● WHAT IS BEING ASKED: Where the records below show a line containing "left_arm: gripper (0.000", start copying; end with the line containing "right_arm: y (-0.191", and copy it too.

(Excerpts from a dataset)
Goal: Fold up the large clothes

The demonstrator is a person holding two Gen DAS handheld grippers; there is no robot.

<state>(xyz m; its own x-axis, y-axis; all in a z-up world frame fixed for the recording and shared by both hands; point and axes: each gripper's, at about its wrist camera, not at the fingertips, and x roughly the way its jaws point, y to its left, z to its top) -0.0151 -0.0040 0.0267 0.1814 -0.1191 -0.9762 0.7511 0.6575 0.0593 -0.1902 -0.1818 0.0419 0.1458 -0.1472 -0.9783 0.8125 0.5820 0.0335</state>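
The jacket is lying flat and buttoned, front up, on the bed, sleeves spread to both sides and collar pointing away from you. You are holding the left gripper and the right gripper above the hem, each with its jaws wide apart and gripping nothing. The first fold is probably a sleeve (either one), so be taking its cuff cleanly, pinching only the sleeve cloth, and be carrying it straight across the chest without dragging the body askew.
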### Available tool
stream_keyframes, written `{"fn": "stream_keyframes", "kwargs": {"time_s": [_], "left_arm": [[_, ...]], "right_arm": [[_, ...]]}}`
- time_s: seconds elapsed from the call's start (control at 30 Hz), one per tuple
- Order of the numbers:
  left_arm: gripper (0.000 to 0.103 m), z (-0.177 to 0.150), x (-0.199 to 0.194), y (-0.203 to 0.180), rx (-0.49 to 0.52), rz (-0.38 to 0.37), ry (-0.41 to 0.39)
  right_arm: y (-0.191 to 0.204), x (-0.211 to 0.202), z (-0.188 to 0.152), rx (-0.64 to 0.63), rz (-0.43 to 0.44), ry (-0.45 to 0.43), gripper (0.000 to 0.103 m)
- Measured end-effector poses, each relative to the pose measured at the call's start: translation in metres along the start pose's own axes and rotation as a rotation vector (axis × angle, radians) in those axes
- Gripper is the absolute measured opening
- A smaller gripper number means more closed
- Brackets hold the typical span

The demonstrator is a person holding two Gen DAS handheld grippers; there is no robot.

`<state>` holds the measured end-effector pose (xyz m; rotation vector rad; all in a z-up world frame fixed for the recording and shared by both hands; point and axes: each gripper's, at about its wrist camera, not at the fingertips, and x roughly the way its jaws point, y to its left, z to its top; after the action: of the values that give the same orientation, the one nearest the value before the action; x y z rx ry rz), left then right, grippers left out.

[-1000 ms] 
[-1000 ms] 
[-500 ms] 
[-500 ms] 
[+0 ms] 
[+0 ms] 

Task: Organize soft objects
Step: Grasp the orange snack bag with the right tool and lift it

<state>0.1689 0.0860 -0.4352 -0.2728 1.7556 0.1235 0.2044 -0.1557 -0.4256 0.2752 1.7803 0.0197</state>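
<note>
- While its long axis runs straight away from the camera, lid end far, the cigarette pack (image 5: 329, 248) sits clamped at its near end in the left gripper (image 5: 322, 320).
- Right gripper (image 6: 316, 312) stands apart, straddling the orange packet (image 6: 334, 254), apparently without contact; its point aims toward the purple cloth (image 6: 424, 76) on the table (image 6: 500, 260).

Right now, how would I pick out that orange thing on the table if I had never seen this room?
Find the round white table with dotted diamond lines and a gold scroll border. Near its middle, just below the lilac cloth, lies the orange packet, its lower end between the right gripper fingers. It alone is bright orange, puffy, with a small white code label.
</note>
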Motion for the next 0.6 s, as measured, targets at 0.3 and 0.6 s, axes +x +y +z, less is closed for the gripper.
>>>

● ANSWER TO THIS PROBLEM:
  left_arm: gripper (0.000 to 0.103 m), z (-0.177 to 0.150), x (-0.199 to 0.194), y (-0.203 to 0.180), rx (-0.49 to 0.52), rz (-0.38 to 0.37), ry (-0.41 to 0.39)
  right_arm: y (-0.191 to 0.204), x (-0.211 to 0.202), z (-0.188 to 0.152), rx (-0.64 to 0.63), rz (-0.43 to 0.44), ry (-0.45 to 0.43), gripper (0.000 to 0.103 m)

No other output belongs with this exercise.